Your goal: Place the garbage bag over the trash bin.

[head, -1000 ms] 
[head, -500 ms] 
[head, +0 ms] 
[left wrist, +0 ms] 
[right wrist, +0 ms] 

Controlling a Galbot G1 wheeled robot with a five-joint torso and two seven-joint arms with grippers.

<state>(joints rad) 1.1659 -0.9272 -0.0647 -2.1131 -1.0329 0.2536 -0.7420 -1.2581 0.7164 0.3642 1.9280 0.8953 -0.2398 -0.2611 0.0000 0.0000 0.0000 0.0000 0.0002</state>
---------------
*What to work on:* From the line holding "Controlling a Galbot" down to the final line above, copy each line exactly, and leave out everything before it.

*Answer:*
Controlling a Galbot G1 wheeled robot with a five-joint torso and two seven-joint arms with grippers.

<state>(joints rad) 1.1659 -0.9272 -0.0647 -2.1131 -1.0329 0.2536 -0.7420 -1.2581 0.7164 0.3642 1.9280 0.8953 -0.2398 -0.2611 0.0000 0.0000 0.0000 0.0000 0.0002</state>

Nothing remains open in this exercise.